Anton Middelberg, PhD, deputy vice-chancellor and vice-president of research at the University of Adelaide in Australia, believes industry reluctance to go continuous reflects the traditional focus on batch-mode production and, in some areas, the technical challenges.

“The complexity in continuous manufacturing is not trivial, and the industry has a well-established paradigm of batch processing which has worked well up to now and has been for a long time locked in by regulatory factors,” he says. The paradigm has been, Pharma is done in batches.

“In addition to regulatory considerations, the traditional lack of online measurement capacity has limited continuous processing—analysis is complex and has been done offline. To emphasize this point, product quality in chemical manufacture can largely be done online in a way that is not yet completely possible with large proteins.”

But there are signs of change according to Middelberg, who points out that “Measurement science and the ability to infer using related data sets means the goalposts have shifted in terms of enabling technology, so innovation is increasingly possible.”

Regulatory support, cultural change

Consistent regulatory support for continuous manufacturing is another positive for biopharmaceutical companies looking to switch to 24/7 production.

The FDA has been encouraging industry to consider the approach since at least 2015, issuing several guidance documents.
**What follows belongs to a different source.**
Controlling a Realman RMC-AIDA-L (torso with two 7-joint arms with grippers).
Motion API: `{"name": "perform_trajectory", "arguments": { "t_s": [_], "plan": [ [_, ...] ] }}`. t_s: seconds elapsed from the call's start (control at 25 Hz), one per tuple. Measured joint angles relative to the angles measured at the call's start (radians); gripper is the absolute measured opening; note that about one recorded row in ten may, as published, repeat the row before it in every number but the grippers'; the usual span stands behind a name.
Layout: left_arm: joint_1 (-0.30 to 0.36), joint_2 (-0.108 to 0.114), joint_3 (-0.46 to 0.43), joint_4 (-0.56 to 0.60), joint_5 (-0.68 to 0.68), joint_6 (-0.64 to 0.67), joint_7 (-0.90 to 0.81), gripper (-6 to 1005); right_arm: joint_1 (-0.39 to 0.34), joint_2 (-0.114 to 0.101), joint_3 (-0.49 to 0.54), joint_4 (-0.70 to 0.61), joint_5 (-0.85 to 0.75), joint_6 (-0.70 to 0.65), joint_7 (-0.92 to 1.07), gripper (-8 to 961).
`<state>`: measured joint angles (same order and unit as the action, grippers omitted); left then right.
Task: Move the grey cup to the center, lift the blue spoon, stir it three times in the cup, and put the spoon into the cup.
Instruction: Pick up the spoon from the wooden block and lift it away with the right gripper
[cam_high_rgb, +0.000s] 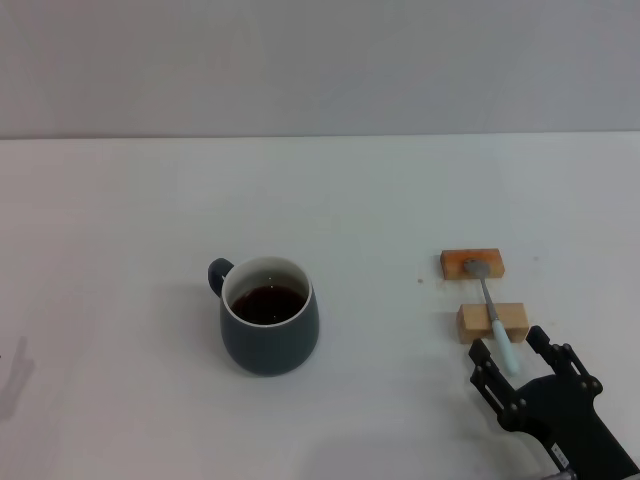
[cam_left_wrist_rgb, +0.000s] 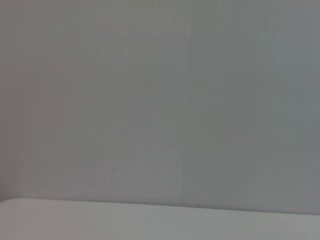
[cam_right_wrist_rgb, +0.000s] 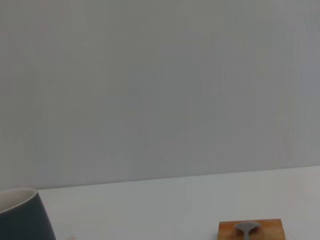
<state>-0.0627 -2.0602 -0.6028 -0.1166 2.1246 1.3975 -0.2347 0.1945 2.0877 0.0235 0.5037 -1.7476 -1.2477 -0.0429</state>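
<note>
The rounded dark slate-grey ceramic cup (cam_high_rgb: 269, 330) stands upright on the white table (cam_high_rgb: 120, 220), left of the table's middle as the head view shows it, with its small loop handle turned toward the far left and dark brown liquid inside its white interior. The slim spoon with a grey metal bowl and a pale blue handle (cam_high_rgb: 491, 315) lies to the right of the cup and well apart from it, bridged across two tan wooden blocks: its bowl rests on the far block (cam_high_rgb: 471, 264), its stem crosses the near block (cam_high_rgb: 491, 322), and its blue handle end overhangs the near block toward the robot. The black right gripper (cam_high_rgb: 513, 360) sits at the lower right of the head view, directly at that overhanging handle end. Its fingers are spread apart, one on each side of the handle tip; whether either finger touches the handle cannot be determined. The right wrist view shows the cup's rim (cam_right_wrist_rgb: 20, 212) at one edge and the spoon bowl on the far block (cam_right_wrist_rgb: 251, 230) ahead of the gripper. The left gripper appears in no view; the left wrist view shows only the wall and a strip of the table edge (cam_left_wrist_rgb: 150, 220).
</note>
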Motion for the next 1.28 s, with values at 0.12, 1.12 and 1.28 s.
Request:
{"name": "perform_trajectory", "arguments": {
  "t_s": [0.12, 1.12, 1.28],
  "plan": [
    [0.000, 0.001, 0.000, 0.000, 0.000, 0.000, 0.000, 862, 0.001, 0.000, 0.002, -0.001, 0.002, 0.002, 0.000, 724],
    [-0.001, 0.002, -0.002, 0.002, 0.000, -0.001, 0.000, 863, 0.005, -0.002, 0.000, -0.018, 0.005, 0.013, 0.040, 559],
    [-0.003, 0.002, -0.002, 0.002, 0.000, -0.001, 0.000, 863, 0.006, -0.003, -0.002, -0.016, 0.005, 0.013, 0.040, 540]
  ]
}}
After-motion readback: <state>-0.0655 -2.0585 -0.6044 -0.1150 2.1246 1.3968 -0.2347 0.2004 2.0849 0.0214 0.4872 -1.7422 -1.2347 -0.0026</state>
Likewise, in Europe, the EMA has urged industry to look at ICH guideline Q13 on continuous manufacturing of drug substances and drug products.

Anton Middelberg, PhD

With support in place, it is industry attitudes that need to change, notes Middelberg.

“The regulatory agencies have been supportive. The challenge is in adoption and in shifting to a culture that is cognizant of the shifted regulatory regimes, and building industry’s confidence about the approach,” he continues.
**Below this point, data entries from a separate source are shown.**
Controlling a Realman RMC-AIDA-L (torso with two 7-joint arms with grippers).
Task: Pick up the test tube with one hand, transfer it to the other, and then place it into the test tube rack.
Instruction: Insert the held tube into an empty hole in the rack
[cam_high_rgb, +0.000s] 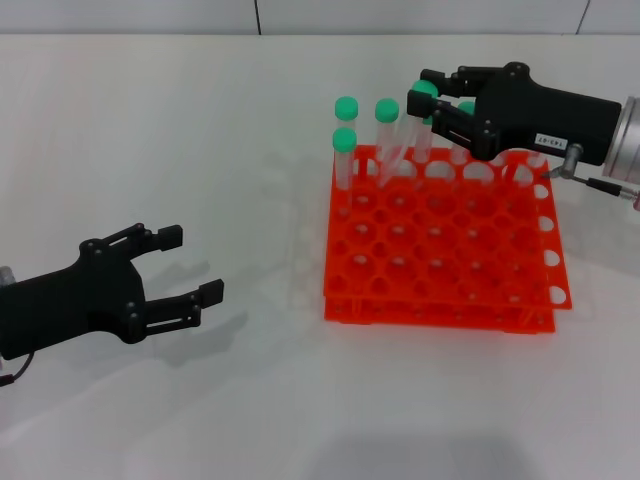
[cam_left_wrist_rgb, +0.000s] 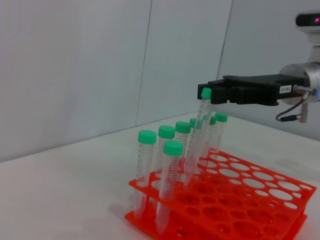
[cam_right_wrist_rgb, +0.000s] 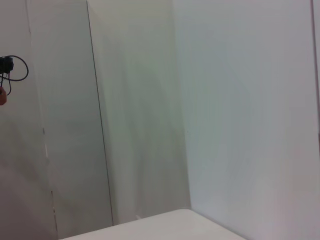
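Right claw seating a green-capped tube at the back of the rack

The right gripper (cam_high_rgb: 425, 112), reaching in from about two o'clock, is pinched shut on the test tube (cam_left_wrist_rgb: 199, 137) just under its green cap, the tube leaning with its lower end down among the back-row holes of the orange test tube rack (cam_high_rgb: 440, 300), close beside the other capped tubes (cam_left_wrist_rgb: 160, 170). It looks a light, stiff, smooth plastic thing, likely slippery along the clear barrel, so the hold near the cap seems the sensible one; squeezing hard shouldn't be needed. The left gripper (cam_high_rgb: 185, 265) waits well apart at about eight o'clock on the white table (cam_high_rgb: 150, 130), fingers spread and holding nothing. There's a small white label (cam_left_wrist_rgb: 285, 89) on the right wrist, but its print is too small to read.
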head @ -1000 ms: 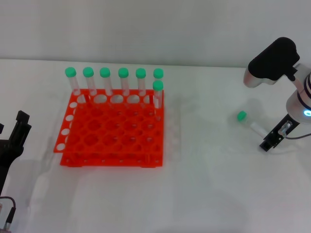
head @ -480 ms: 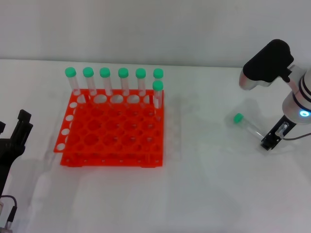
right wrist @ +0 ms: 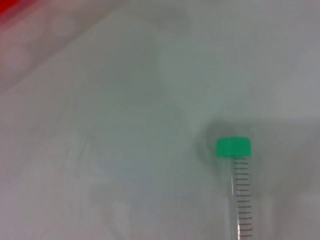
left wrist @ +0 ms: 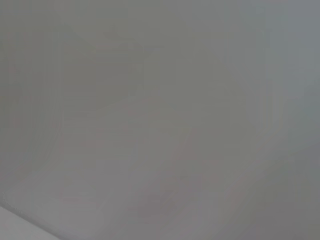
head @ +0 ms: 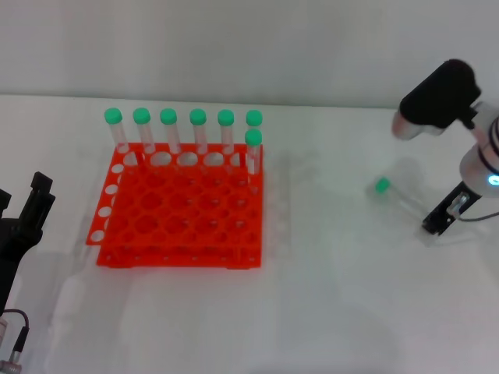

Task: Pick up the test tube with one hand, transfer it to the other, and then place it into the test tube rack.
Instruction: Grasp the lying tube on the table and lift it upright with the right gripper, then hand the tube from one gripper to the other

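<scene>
Head view shows the test tube rack point(head: 181, 206) sitting left of centre on the white table point(head: 327, 296), with seven green-capped tubes point(head: 184, 134) standing upright along its far row and far right corner. A wide bare stretch of table lies between the rack's right edge and the right arm, and more open surface runs along the near side.

The test tube point(head: 399, 196) is at the far right, well apart from the rack, its green cap pointing toward the rack and its clear body running back to the right gripper point(head: 439, 221), which holds it by the tapered end with the jaws narrowed on it. The tube appears lifted off the table, tilted, with a faint shadow beneath. The right wrist view shows the same tube point(right wrist: 237, 186) from behind, cap farthest from the camera, graduation marks along its side, and a blurred red corner of the rack point(right wrist: 20, 12) far off.

The left gripper point(head: 25, 220) sits parked at the table's left edge, just beside the rack's left side; whether its fingers are apart cannot be told. The left wrist view shows only a plain grey surface.

Compared with half a second ago, the right arm has shifted slightly toward the table's right edge and risen, and the tube has moved with it; the rack and left arm are unchanged.
</scene>
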`<state>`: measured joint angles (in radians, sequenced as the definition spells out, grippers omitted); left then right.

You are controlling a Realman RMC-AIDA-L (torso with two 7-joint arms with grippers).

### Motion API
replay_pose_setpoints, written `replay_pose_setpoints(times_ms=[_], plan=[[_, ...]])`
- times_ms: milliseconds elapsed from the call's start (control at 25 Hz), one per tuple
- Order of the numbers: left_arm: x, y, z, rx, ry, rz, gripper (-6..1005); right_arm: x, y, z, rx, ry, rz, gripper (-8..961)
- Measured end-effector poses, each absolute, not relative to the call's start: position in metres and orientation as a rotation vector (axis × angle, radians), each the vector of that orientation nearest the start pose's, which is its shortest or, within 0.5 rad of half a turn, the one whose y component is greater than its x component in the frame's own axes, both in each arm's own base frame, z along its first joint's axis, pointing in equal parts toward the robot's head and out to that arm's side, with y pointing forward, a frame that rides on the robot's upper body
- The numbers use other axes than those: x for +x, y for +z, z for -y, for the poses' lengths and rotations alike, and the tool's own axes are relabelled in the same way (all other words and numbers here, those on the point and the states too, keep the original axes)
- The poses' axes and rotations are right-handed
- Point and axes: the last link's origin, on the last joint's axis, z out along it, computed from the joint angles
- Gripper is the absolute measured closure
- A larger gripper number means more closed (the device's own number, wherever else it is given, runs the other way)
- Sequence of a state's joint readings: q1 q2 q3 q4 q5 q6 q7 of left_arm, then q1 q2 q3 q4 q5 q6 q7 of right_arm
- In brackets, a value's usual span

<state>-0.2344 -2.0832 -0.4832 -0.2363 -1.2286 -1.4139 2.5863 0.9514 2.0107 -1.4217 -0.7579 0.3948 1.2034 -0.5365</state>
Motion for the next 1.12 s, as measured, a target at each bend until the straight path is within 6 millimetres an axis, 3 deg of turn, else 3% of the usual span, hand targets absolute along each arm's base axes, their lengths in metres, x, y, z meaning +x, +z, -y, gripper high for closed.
replay_pose_setpoints(times_ms=[280, 600, 840, 960, 1120], plan=[[-0.345, -0.011, -0.253, -1.338, -1.141, 0.878, 134, 0.207, 0.027, -0.43, -2.352, -0.361, -0.868, 759], [-0.327, -0.012, -0.252, -1.41, -1.216, 0.795, 136, 0.267, 0.072, -0.386, -2.295, 0.322, -0.924, 755], [-0.297, -0.024, -0.253, -1.598, -1.316, 0.702, 137, 0.305, 0.06, -0.345, -2.202, 0.744, -0.786, 752], [-0.278, -0.037, -0.255, -1.745, -1.359, 0.652, 137, 0.316, 0.036, -0.331, -2.199, 0.817, -0.734, 750], [-0.248, -0.057, -0.257, -1.969, -1.416, 0.565, 138, 0.314, 0.004, -0.312, -2.265, 0.832, -0.505, 748]])
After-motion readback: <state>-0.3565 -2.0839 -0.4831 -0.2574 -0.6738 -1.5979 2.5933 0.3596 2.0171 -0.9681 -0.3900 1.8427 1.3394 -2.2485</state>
“There is still a lot of ‘Pharma is done in batches’ thinking, along with an incorrect understanding that regulation requires this [approach]. With the emergence of PAT and QBD, and the increasing sophistication of PAT, it now really is organizational culture rather than reality that is holding the industry back.”

Technical advances

In addition, Middelberg says, some of the technical challenges faced by the early adopters of continuous drug manufacturing have now been solved, citing chromatography as an area that has seen considerable innovation in recent years.

“There has been some superb work by people who have thought deeply about continuous chromatography, and the intellectual inputs have been significant, evolving from early approaches where the beds moved through to more elegant approaches where feed streams are shifted based on sophisticated mathematical models,” he tells GEN.

“This intellectual development has then enabled a maturation of the practical possibilities. In parallel, resins have improved to make them more robust and easier to regenerate, which is a key consideration in continuous processing.”

And for Middelberg, who recently co-authored a paper looking at how drug makers were warming to 24/7 production, it is likely use of the approach will continue to increase as its benefits become clear.

“As companies do innovate, they will likely see better outcomes in terms of economics, sustainability and even quality, and that will likely accelerate the further adoption of continuous process technology,” he says.